Wichtig für Musikfreunde und -kenner, die ihn nicht „live“ hören bzw. erleben konnten, sind seine Schallplatten. Er hat u.a. Haydn, Mozart, Beethoven, Schubert, Schumann, Brahms und Reger aufgenommen. Besonderen Ruf genießen seine Schubert- und Beethoven-Einspielungen, die wiederholt in geradezu emphatischen Worten gepriesen wurden.

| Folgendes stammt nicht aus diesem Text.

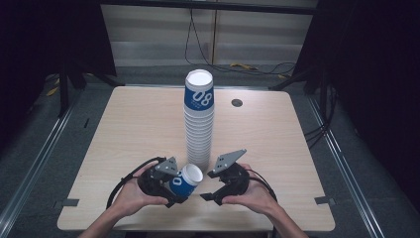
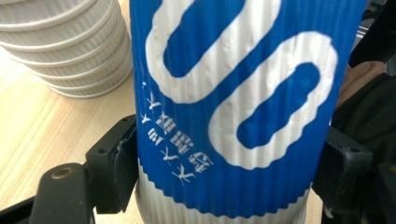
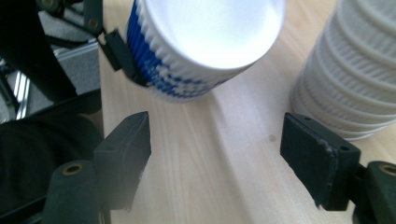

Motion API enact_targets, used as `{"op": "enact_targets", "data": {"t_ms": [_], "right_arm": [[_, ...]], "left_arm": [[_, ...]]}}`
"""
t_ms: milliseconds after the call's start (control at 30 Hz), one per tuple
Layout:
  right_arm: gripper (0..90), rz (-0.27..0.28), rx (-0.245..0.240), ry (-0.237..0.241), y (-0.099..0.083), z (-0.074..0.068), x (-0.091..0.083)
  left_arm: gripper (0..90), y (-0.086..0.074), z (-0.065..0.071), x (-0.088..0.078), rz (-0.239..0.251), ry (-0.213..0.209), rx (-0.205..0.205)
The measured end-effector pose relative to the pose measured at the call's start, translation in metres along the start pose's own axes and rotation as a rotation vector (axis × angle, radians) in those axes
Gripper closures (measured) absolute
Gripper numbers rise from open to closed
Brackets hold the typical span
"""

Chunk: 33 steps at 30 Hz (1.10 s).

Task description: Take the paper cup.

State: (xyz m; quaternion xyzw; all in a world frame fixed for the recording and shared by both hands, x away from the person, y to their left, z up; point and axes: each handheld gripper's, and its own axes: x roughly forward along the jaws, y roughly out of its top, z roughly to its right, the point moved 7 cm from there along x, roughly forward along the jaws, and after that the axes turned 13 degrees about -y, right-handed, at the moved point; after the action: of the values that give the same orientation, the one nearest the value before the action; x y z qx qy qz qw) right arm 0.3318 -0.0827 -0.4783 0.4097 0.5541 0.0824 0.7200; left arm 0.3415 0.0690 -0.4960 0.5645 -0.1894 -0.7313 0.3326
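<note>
A tall stack of upside-down blue-and-white ribbed paper cups stands at the table's middle. My left gripper is shut on a single such cup, tilted with its white base toward the stack; in the left gripper view the cup sits squeezed between both jaws. My right gripper is open just right of that cup, nothing between its jaws. In the right gripper view the held cup's base is ahead at upper left and the stack's foot at right, with the gripper over bare wood.
The light wooden table has a round black cable hole at the back right. Dark floor and metal rails surround it. Cables lie on the floor behind the table.
</note>
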Motion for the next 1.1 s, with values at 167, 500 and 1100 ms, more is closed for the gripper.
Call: {"op": "enact_targets", "data": {"t_ms": [167,500,1100], "right_arm": [[24.5,-0.03,-0.028,0.017,-0.002,-0.003,0.003],[21.2,-0.103,-0.093,0.013,-0.007,-0.009,0.006],[21.3,-0.132,-0.108,0.055,-0.006,-0.011,0.009]], "left_arm": [[21.5,-0.002,0.002,0.003,-0.054,-0.003,0.027],[21.4,-0.002,0.006,0.01,-0.098,-0.007,0.04],[21.4,0.001,0.012,0.018,-0.191,-0.022,0.087]]}}
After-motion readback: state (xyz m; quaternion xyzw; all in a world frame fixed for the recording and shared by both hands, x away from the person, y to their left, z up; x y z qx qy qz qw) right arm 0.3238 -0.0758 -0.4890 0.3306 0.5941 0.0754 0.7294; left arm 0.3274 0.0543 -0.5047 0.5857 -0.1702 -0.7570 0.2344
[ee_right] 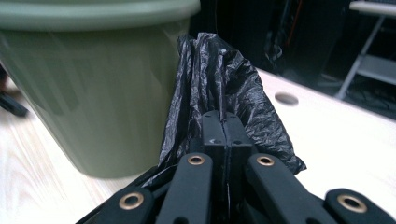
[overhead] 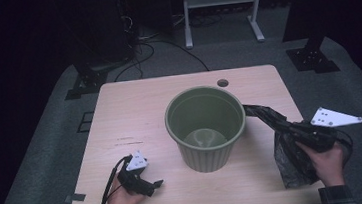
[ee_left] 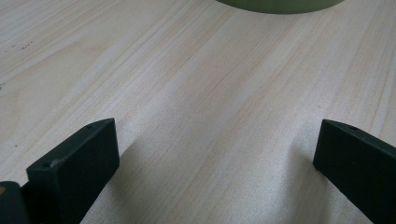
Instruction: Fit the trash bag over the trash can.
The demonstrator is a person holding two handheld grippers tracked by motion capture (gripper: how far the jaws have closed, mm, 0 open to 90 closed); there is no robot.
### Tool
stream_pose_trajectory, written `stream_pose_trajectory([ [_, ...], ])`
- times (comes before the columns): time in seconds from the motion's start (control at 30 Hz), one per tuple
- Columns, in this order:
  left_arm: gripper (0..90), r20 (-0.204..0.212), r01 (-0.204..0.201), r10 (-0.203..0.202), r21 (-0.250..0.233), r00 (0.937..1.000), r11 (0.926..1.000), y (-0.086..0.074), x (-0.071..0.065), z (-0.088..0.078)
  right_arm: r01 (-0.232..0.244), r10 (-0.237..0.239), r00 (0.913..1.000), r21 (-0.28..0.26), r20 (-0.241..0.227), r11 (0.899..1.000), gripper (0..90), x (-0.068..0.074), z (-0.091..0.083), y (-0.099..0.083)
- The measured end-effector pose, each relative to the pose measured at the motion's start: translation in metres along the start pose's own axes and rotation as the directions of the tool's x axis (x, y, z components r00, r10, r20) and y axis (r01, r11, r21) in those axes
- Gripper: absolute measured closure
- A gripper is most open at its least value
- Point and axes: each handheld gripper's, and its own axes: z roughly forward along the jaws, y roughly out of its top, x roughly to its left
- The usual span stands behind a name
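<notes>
Table (overhead: 135, 116) of pale wood stands on grey carpet (overhead: 47, 145).

Green bin (overhead: 206, 128) sits upright mid-desk (overhead: 134, 106), open end up. Right gripper (overhead: 307, 137) is off to the bin's right, clamped on a crumpled black bag (overhead: 286, 142); one end of the bag stretches up to the bin's rim, the rest hangs to the desk. Left gripper (overhead: 149, 184) rests on the desk near the front-left, apart from the bin.
</notes>
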Motion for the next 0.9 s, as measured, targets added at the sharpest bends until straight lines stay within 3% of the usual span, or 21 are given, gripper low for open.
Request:
stream_pose_trajectory([
  [0.23, 0.0, 0.0, 0.002, -0.002, -0.001, 1.0, 1.0, 0.0, 0.0, 0.0, 0.01, -0.012, 0.9996, -0.096, -0.023, 0.995, 89.9, -0.001, -0.012, 0.027],
  [0.6, 0.0, 0.0, 0.0, 0.0, 0.0, 1.0, 1.0, 0.0, 0.0, 0.0, 0.058, -0.07, 0.9953, -0.167, -0.067, 0.984, 90.0, -0.003, -0.02, 0.076],
  [0.9, 0.0, 0.0, 0.0, 0.0, -0.001, 1.0, 1.0, 0.0, 0.0, 0.0, 0.114, -0.136, 0.9862, -0.215, -0.094, 0.97, 89.9, 0.007, -0.02, 0.127],
])
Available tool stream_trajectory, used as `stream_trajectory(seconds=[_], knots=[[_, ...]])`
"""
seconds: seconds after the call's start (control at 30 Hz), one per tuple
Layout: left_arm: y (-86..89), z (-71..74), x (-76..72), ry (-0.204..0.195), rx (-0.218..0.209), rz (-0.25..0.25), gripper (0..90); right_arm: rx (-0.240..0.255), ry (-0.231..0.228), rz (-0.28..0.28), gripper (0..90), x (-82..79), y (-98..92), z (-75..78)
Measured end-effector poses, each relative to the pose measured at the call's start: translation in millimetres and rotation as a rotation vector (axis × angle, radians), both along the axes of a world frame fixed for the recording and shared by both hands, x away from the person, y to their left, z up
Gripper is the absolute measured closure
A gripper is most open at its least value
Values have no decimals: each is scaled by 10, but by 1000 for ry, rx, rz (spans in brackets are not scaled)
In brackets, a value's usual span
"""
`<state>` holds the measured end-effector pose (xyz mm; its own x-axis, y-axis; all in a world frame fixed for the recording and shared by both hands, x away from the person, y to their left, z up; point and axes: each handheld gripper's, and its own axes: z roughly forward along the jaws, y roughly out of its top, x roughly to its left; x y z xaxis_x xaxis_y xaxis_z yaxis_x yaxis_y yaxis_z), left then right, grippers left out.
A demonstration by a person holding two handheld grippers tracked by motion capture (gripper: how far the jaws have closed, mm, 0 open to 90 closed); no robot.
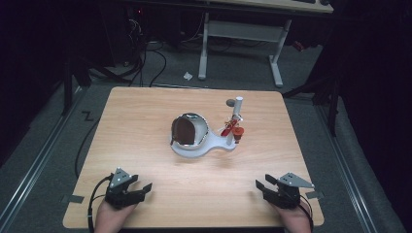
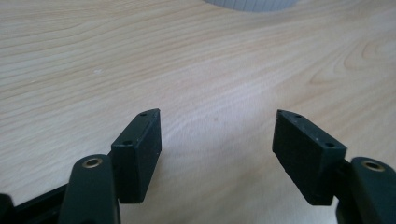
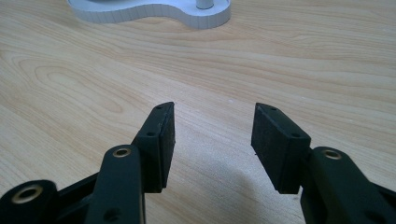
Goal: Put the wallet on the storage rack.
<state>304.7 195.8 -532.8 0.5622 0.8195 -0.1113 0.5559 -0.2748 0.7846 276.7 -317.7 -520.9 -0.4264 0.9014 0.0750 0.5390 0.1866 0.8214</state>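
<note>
Lying well ahead of both open jaws: white stand (image 1: pixel 201 148), untouched.

A light wood-grain counter (image 1: pixel 145 126) is sitting on a grey carpeted floor (image 1: pixel 48 131) in a dim room — the edges are fading into black. Black cables (image 1: pixel 150 63) are trailing across the floor behind it, beside a scrap of white paper (image 1: pixel 187 75). Farther back, a desk with white legs (image 1: pixel 277 58) is standing, and metal floor rails (image 1: pixel 29 179) are running along both sides.
</note>
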Motion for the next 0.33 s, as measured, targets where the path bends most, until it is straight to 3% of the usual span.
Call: stream_trajectory(seconds=[0.07, 0.13, 0.33], knots=[[51, 16, 15, 0, -9, 21, 336, -5, 2, -6, 499, -1, -2, -3], [95, 30, 39, 1, -48, 31, 332, -8, 9, -15, 499, 8, -5, -10], [160, 31, 70, -2, -67, 33, 328, -6, 17, -39, 493, 32, -16, -23]])
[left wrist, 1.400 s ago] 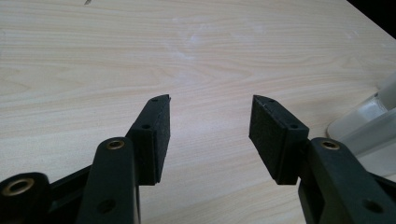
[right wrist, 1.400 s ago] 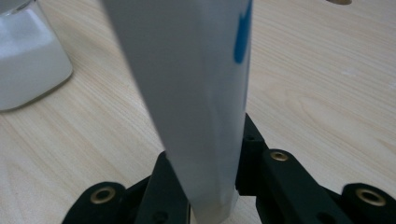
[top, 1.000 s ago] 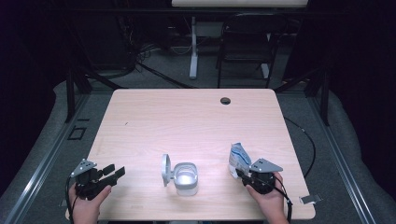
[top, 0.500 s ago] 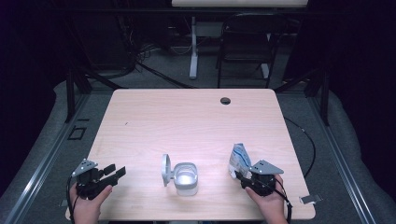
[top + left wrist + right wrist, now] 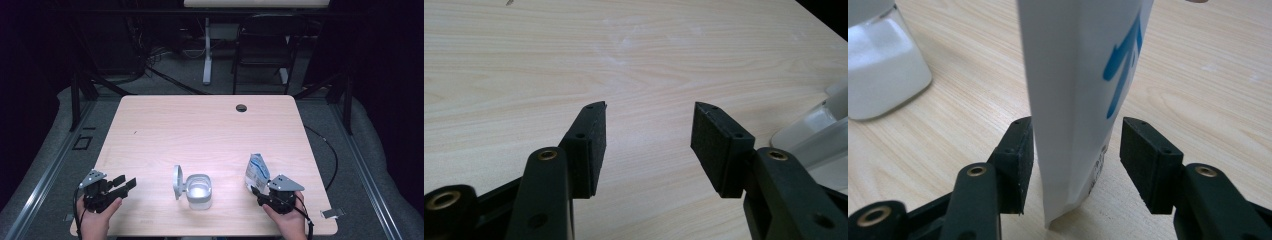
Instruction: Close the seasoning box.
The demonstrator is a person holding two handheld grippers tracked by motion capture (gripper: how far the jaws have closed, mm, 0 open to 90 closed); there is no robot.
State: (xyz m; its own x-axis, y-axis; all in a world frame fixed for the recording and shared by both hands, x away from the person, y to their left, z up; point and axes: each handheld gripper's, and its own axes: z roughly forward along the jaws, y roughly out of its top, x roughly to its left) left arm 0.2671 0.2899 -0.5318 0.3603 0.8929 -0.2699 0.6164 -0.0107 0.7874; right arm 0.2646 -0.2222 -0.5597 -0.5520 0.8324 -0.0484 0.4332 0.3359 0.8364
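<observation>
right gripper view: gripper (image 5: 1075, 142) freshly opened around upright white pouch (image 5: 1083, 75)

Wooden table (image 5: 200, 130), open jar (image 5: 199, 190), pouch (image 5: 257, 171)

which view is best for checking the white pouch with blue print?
Right gripper view: the pouch stands upright between the right claw pads, which have just been opening; a gap shows at the right pad. The high view shows it small, ahead of that claw. The left gripper view looks at bare table.
</observation>
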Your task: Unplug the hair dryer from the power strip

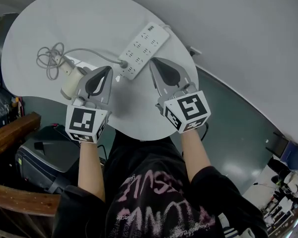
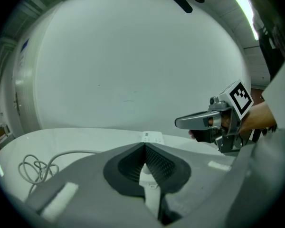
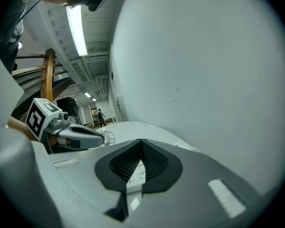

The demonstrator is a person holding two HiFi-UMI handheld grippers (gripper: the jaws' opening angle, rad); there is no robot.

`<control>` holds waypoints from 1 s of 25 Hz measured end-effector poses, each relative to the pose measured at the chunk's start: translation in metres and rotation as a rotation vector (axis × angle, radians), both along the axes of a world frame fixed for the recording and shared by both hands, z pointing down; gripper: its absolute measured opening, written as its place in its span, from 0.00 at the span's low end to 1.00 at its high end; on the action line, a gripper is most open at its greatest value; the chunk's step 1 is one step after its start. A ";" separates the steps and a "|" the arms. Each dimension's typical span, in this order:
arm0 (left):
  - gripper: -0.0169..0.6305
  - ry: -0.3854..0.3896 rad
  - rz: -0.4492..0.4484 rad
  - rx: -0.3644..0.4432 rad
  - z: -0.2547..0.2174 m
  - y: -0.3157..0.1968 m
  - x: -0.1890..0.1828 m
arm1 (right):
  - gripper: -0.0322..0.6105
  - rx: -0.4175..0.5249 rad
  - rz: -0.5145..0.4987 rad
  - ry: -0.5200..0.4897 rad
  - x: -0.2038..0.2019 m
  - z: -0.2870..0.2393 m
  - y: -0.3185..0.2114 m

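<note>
your left gripper (image 2: pixel 145 146) has its fingers (image 2: pixel 168 163) clenched tip to tip on nothing, their dark ribbed inner faces leaving a teardrop hollow behind the tips. your right gripper (image 3: pixel 141 141) is clenched the same way, fingers (image 3: pixel 157 163) empty.

just ahead of both tips lies the power strip (image 1: pixel 144 46), a flat white plastic bar with rows of sockets. its long axis runs diagonally from its near end, between your two grippers, up and away to the right. a grey plug (image 1: pixel 123 63) sits in that near end, just beside your left tips; whether they touch it you can't tell.

from the plug, a grey cord (image 1: pixel 49 58) runs left into a loose coil. the hair dryer (image 1: pixel 69 83), cream and rounded, lies left of your left gripper with its broader end toward you. everything rests on a smooth white rounded counter (image 1: pixel 49 19).
</note>
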State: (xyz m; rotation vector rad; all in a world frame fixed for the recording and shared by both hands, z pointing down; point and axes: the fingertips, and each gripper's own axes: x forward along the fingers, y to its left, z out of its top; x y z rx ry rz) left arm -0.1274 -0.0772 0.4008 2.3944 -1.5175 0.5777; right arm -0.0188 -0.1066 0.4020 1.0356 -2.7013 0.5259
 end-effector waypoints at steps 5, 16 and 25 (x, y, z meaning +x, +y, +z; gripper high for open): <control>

Dies bedurfte selbstverständlich einer kritischen Überprüfung: tatsächlich bestechen die Schubert-Aufnahmen durch kompromißlose Strenge, außerordentlich große Gespanntheit und herbe Ausdrucksintensität. Aber die leisen, zarten, wehmütigen und klagenden Zwischentöne kommen nicht so recht zur Geltung, scheinen mir doch etwas zu wenig beachtet worden zu sein. Anders bei Beethoven: hier sind die Stilcharakteristika, die sein Spiel von jeher kennzeichneten, mit den Anforderungen, die die Musik stellt, vollkommen deckungsgleich, und so entstanden Aufnahmen von unvergleichlicher Ausdrucksgewalt und zugleich größtmöglicher Werktreue. Man spürt – auch bei Studio-, erst recht aber bei Live-Aufnahmen – die physische Anspannung im gepreßten Atem, engagierten Mitbrummen oder stampfenden Pedal, aber mehr noch in der unerbittlichen Wucht der Akkordschläge oder dem wilden Rasen der Läufe und Figuren. Doch bei aller ,Wildheit‘, die ihm immer wieder und zu Recht nachgesagt wurde: Der Ausdruckswille verselbständigt sich nicht auf Kosten der Form und steht vielmehr eindeutig in deren Dienst. Die Vortragsbezeichnungen werden niemals ignoriert oder umgebogen. Und technisch wird alles – wenn Serkin auch manchmal bis in Grenzbereiche des manuell Machbaren und Möglichen vordringt – ohne ,Erdenrest‘ bewältigt. Man kann es auch so sagen: eine eigentlich phänomenale Grifftechnik wird radikal und absolut in den Dienst des Werkes gestellt und so gleichsam ‚neutralisiert‘, nicht selbstzweckhaft herausgestellt. Effekt, Eleganz, Brillanz und ,Pfiff‘ sind Serkins Spiel von Grund auf fremd. Als Chopin-Interpret – hätte er Chopin je eingespielt – wäre er sicherlich entbehrlich, aber als Beethoven-Interpret ist er vorbildlich, richtungweisend und unvergleichlich: Seine Beethoven-Einspielungen gehören gewiß zu den bedeutendsten des 20. Jahrhunderts und sollten nicht nur ‚Klavieromanen‘ und ,Diskophilen‘ bekannt sein!